## Aim of the task
Tell me how many lines in the data include "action", and keep the reply to that number.

━━━

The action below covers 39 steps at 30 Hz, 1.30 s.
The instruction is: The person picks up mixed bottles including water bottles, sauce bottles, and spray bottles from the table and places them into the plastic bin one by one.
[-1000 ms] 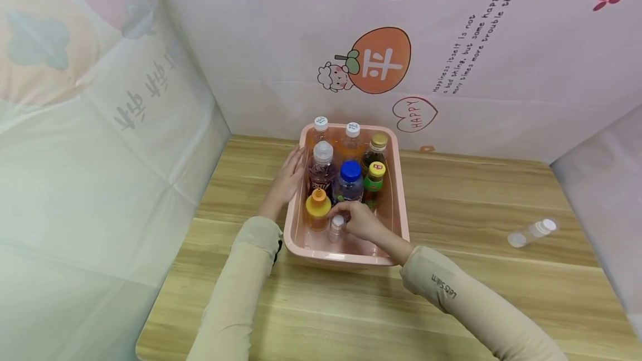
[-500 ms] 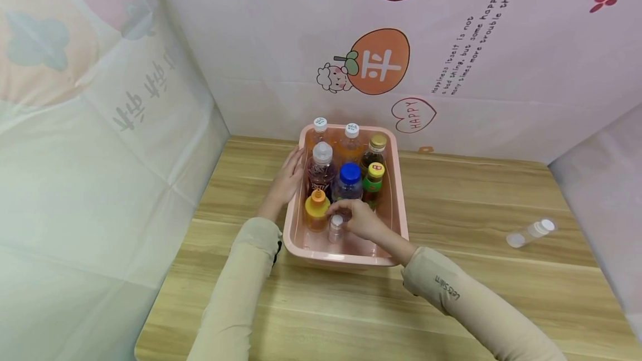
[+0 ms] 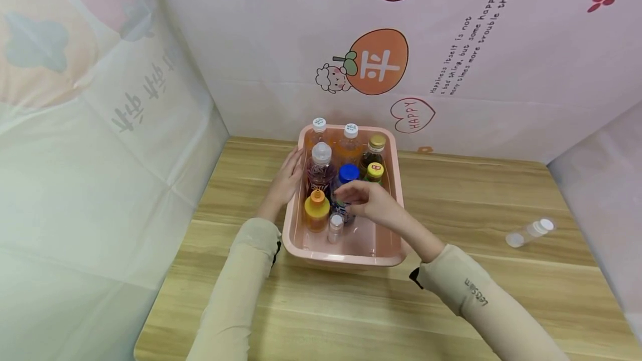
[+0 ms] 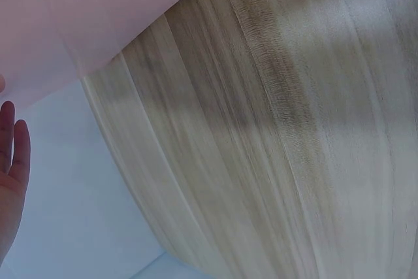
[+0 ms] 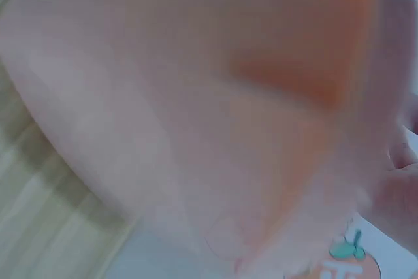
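Note:
My left hand (image 3: 286, 183) rests with straight fingers along the left side of a pink plastic basin (image 3: 346, 260). Over the basin hangs my right hand (image 3: 376, 204), fingers loosely bent and holding nothing. Below and left of it stands a small clear bottle (image 3: 335, 230) with a white cap, beside a yellow squeeze bottle (image 3: 317, 213) with an orange nozzle cap. A blue-capped bottle (image 3: 349, 172) is partly hidden behind the right hand. In the left wrist view, fingers (image 4: 21, 151) appear beneath the pink basin wall; the right wrist view is blurred.
Farther back in the basin are a dark purple drink bottle (image 3: 321, 169), two white-capped bottles with orange drink (image 3: 350, 146), a gold-capped bottle (image 3: 374, 149) and a yellow-capped one (image 3: 375, 171). Another clear bottle (image 3: 529, 233) lies on the wooden table (image 3: 466, 199) at right. Printed cloth walls surround it.
My right hand has let go of the small clear bottle and risen up and to the right, its fingers spreading. The bottle stays standing in the basin; the left hand stays put.

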Tool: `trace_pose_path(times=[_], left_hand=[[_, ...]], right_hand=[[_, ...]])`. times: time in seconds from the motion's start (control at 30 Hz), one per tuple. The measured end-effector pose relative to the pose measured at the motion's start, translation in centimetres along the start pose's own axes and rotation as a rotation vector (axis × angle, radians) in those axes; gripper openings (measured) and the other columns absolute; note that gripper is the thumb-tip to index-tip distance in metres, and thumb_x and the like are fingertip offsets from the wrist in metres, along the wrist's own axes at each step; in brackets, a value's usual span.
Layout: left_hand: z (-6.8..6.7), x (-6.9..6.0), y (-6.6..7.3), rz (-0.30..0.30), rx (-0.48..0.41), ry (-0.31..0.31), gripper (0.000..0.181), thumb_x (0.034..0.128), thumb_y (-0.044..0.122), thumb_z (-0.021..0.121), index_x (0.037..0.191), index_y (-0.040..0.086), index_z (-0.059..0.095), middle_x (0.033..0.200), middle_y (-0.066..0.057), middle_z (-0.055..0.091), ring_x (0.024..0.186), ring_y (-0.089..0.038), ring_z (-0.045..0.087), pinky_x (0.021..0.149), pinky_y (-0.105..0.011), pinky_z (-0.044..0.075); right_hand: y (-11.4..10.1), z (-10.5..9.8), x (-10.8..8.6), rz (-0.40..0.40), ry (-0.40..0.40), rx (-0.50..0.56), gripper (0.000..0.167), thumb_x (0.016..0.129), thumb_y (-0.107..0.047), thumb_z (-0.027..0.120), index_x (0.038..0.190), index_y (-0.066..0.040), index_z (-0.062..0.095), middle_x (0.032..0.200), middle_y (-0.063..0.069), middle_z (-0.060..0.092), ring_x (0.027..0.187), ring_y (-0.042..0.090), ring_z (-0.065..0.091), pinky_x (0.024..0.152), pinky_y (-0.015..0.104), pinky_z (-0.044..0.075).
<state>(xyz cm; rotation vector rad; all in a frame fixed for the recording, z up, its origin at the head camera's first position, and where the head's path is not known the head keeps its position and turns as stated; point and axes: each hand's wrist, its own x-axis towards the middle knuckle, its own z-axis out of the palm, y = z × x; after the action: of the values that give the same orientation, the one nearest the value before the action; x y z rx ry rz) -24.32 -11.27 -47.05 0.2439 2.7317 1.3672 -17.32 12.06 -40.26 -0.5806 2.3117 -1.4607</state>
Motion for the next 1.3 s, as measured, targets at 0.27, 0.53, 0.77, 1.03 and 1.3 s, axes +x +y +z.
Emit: trace_pose_path(times=[0.27, 0.53, 0.77, 1.03, 1.3], left_hand=[[-0.2, -0.1, 0.2, -0.018, 0.002, -0.016, 0.053, 0.1015, 0.027, 0.031, 0.153, 0.02, 0.023, 0.163, 0.001, 0.009, 0.148, -0.031, 0.017, 0.12, -0.054, 0.018], [-0.2, -0.2, 0.2, -0.001, -0.007, 0.0, 0.054, 0.1001, 0.032, 0.031, 0.153, 0.026, 0.023, 0.163, 0.006, 0.01, 0.148, -0.033, 0.018, 0.119, -0.058, 0.018], [-0.2, -0.1, 0.4, -0.027, 0.009, -0.018, 0.053, 0.1015, 0.028, 0.031, 0.153, 0.021, 0.022, 0.163, 0.002, 0.009, 0.149, -0.029, 0.016, 0.122, -0.051, 0.016], [-0.3, -0.3, 0.6, -0.036, 0.029, -0.02, 0.053, 0.1011, 0.029, 0.031, 0.153, 0.022, 0.022, 0.163, 0.004, 0.009, 0.148, -0.03, 0.018, 0.12, -0.054, 0.018], [-0.2, -0.2, 0.5, -0.036, 0.033, -0.018, 0.053, 0.1012, 0.031, 0.031, 0.153, 0.023, 0.022, 0.163, 0.003, 0.01, 0.148, -0.031, 0.018, 0.12, -0.055, 0.019]], right_hand=[[-1.0, -3.9, -1.1, 0.01, 0.139, 0.051, 0.034, 0.086, 0.007, 0.059, 0.121, 0.01, 0.056, 0.113, 0.023, 0.065, 0.099, 0.014, 0.066, 0.083, 0.015, 0.054], [-0.5, -8.0, -3.2, 0.006, 0.311, 0.209, 0.028, 0.087, 0.004, 0.06, 0.113, -0.006, 0.061, 0.096, -0.021, 0.067, 0.09, -0.003, 0.064, 0.08, 0.011, 0.053], [0.7, -11.3, -5.0, -0.106, 0.462, 0.528, 0.036, 0.085, 0.013, 0.059, 0.106, -0.015, 0.066, 0.098, -0.01, 0.071, 0.09, 0.002, 0.068, 0.08, 0.011, 0.054], [3.0, -14.6, -7.5, -0.121, 0.581, 0.795, 0.037, 0.083, 0.016, 0.059, 0.11, -0.009, 0.066, 0.098, 0.0, 0.072, 0.089, 0.009, 0.07, 0.08, 0.016, 0.057], [5.6, -17.3, -9.8, -0.121, 0.714, 0.983, 0.037, 0.082, 0.021, 0.054, 0.103, -0.005, 0.068, 0.09, 0.005, 0.073, 0.079, 0.015, 0.072, 0.07, 0.02, 0.059]])
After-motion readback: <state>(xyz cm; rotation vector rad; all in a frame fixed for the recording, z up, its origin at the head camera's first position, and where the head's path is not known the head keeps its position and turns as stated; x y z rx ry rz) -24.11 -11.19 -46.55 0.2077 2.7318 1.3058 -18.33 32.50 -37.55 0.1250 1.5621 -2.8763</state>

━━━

## Answer box
2